During a speech to the Economic Club of New York on November 12, US President Donald Trump yet again railed against the US Federal Reserve — the country’s central bank — for having kept the interest rates in the US economy too thus undermining the competitiveness of the US firms. He said his administration had created 7 million jobs — more than three times more than what anyone thought possible before he was elected in November 2016. Trump said that his administration had reduced poverty and launched an economic boom “the likes of which we have never seen before”.
But he said he did this “in spite of a near-record number of rate increases and quantitative tightening by the Federal Reserve since he won the election. Eight increases in total which were in my opinion far too fast an increase… because remember we are actively competing with nations that openly cut interest rates so that many are now actually getting paid when they pay off their loan, known as negative interest. Whoever heard of such a thing? Give me some of that. Give me some of that money. I want some of that money. Our Federal Reserve doesn’t let us do it”.
He further said “I don’t say that’s good for the world (but) I am not President of the world. I am the President of our country. But we are competing against other countries nonetheless and the Federal Reserve doesn’t let us play at that game. It puts us at a competitive disadvantage to other countries”.
A negative interest means the instead of the bank paying you money to keep in the savings account, you pay the bank to do so. It also means that anyone can borrow money from the bank and pay back less than what he borrowed.
Why are interest rates cut below zero?
When a central bank does it — Sweden did it first in 2009 but now European Central Bank rates are also negative as are Japanese rates — the idea is simple, albeit borne out of desperation: Negative interest rates are expected to make consumers save less and spend more; they are also expected to make banks lend more. In essence, negative interest rates are expected to boost economic activity when all other efforts fail.
Why is Trump asking for negative interest rates?
If European firms can borrow at negative interest rates they have an advantage over any other competing firm that has to borrow at positive interest rates. This difference could be crucial in securing a global competitive advantage, and that is why Trump is asking for negative interest rates.
What are the downsides?
There are many negatives to negative interest rates.

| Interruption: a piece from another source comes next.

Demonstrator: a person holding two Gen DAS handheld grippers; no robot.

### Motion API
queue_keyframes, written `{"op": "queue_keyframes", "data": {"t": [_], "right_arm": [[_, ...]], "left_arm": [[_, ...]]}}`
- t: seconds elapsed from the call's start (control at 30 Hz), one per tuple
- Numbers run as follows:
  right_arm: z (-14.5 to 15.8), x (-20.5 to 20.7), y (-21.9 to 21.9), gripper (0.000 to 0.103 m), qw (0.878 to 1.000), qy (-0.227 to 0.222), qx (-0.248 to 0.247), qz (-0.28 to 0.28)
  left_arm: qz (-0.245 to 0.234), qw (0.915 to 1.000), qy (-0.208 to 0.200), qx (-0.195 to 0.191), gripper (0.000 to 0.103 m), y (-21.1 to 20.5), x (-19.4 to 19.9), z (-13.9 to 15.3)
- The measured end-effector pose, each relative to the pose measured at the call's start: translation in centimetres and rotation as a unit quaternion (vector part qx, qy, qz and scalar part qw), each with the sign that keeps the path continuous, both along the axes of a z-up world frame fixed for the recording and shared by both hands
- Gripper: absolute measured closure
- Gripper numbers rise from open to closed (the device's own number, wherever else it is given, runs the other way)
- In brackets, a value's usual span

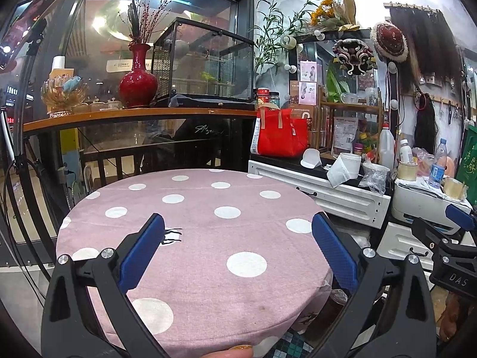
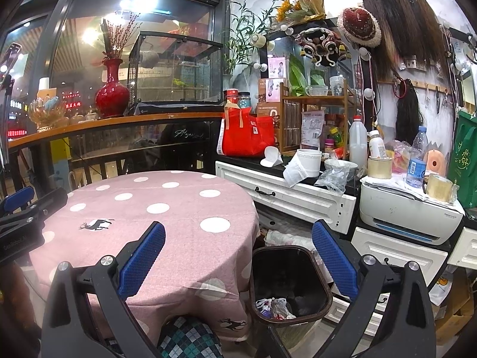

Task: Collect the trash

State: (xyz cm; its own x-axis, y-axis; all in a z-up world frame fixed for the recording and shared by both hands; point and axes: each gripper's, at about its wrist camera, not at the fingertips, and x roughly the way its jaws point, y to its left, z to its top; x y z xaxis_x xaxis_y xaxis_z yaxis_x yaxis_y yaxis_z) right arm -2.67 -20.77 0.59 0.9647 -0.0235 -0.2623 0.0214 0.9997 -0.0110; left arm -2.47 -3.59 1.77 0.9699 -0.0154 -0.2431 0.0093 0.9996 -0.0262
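A round table with a pink polka-dot cloth (image 1: 193, 238) fills the left wrist view; nothing lies on it. My left gripper (image 1: 238, 223) hangs open above the cloth, nothing between its blue pads. In the right wrist view my right gripper (image 2: 238, 231) is also open, over the table's right edge (image 2: 232, 203) and a dark trash bin (image 2: 287, 283) on the floor. Crumpled wrappers (image 2: 275, 307) lie at the bottom of the bin. The right gripper shows at the left wrist view's right edge (image 1: 447, 238); the left gripper shows at the right wrist view's left edge (image 2: 23, 217).
A white cabinet (image 2: 298, 197) to the right carries a red bag (image 2: 247, 137), paper cups (image 2: 307, 161), bottles (image 2: 416, 161) and a printer (image 2: 408, 211). Behind the table stand a wooden counter (image 1: 134, 116), a red vase (image 1: 137, 80) and a glass case (image 1: 205, 62). A plaid-clad knee (image 2: 187, 340) is below the table.
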Motion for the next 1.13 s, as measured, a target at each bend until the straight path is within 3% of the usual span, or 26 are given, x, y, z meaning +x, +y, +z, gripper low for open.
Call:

For one, negative interest rates completely alter the way normal investment and savings behaviour function because now a saver is paying for parting with cash and a borrower is being perversely incentivised to borrow more.
A big borrower in all countries is the government itself, which can now borrow money without as much worry as earlier. But if this behaviour carries on, governments are likely to borrow more than they can ever repay especially if the interest rates go up. A government that can’t pay its debt would be calamitous for all the other sections of the economy as well because it would ruin the credibility.
The other big downside is that the financial viability of banks comes under strain if the loans they extend lose money by design. This forces banks to also raise charges on other services, making them more costly than they need to be — in turn, hurting consumer demand.
But why would anyone lend money to a government if the return is negative?
It is true that, on the face of it, it makes no sense. However, people do buy government bonds with negative yields — as it has happened in Germany. When this happens, it essentially means that people expect this to be the best and safest investment. In other words, this behaviour reflects how poorly investors see the economy performing. So instead of being a delightful prospect, negative interest rates are essentially reflective of extremely weak economic growth prospects — a point that the US President perhaps fails to understand.
Have they worked?
Not really. Data shows that European economies and Japan continue to struggle with growth. For the most part, people have not spent the cash, and because they haven’t, businesses haven’t taken new loans to set up more production capacities.
What will happen if the US has negative interest rates?
For the time being, most European banks have been shifting their funds to dollar bonds, which still pay positive interest rates. But if the US also shifts to negative interest rates, there will be no place to hide, no cushion and things get into very dangerous territory that could threaten the stability of the global financial system. That is why perhaps President Trump said that negative interest rates by the Fed may not be good for the rest of the world.